**Task to carry out:** Where a picture shows up in the listing below, omit it and output the rest exactly.

==================================================

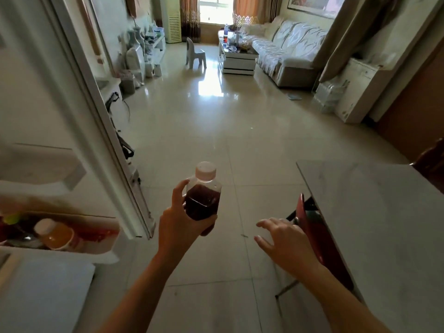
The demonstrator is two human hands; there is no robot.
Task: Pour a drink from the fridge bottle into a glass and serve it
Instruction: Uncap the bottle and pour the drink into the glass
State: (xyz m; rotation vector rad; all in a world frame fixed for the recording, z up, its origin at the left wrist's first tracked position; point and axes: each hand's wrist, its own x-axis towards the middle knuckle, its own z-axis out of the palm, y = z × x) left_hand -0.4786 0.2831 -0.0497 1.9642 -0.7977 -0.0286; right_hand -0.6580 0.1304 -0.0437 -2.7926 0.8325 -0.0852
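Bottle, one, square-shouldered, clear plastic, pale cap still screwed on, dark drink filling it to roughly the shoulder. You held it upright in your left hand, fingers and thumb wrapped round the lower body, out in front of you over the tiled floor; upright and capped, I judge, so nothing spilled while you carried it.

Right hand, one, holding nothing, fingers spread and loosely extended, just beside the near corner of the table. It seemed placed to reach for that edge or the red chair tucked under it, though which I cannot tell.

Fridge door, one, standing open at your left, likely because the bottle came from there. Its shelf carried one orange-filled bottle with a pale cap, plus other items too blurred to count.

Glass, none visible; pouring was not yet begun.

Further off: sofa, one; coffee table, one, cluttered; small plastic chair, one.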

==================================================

**Your response:**
The demonstrator is two human hands; there is no robot.
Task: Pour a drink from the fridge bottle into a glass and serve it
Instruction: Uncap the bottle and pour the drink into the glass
State: (xyz m; rotation vector rad; all in a world frame fixed for the recording, z up, its origin at the left wrist's first tracked position; point and axes: each hand's wrist, its own x-axis towards the middle knuckle, its own z-axis out of the palm, y = z × x) left_hand -0.4786 0.2831 -0.0497 1.9642 -0.7977 -0.0286; right_hand -0.6580 0.1304 -0.0437 -2.7926 0.8325 -0.0852
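Bottle, one, square-shouldered, clear plastic, pale cap still screwed on, dark drink filling it to roughly the shoulder. You held it upright in your left hand, fingers and thumb wrapped round the lower body, out in front of you over the tiled floor; upright and capped, I judge, so nothing spilled while you carried it.

Right hand, one, holding nothing, fingers spread and loosely extended, just beside the near corner of the table. It seemed placed to reach for that edge or the red chair tucked under it, though which I cannot tell.

Fridge door, one, standing open at your left, likely because the bottle came from there. Its shelf carried one orange-filled bottle with a pale cap, plus other items too blurred to count.

Glass, none visible; pouring was not yet begun.

Further off: sofa, one; coffee table, one, cluttered; small plastic chair, one.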

This exercise requires no further output.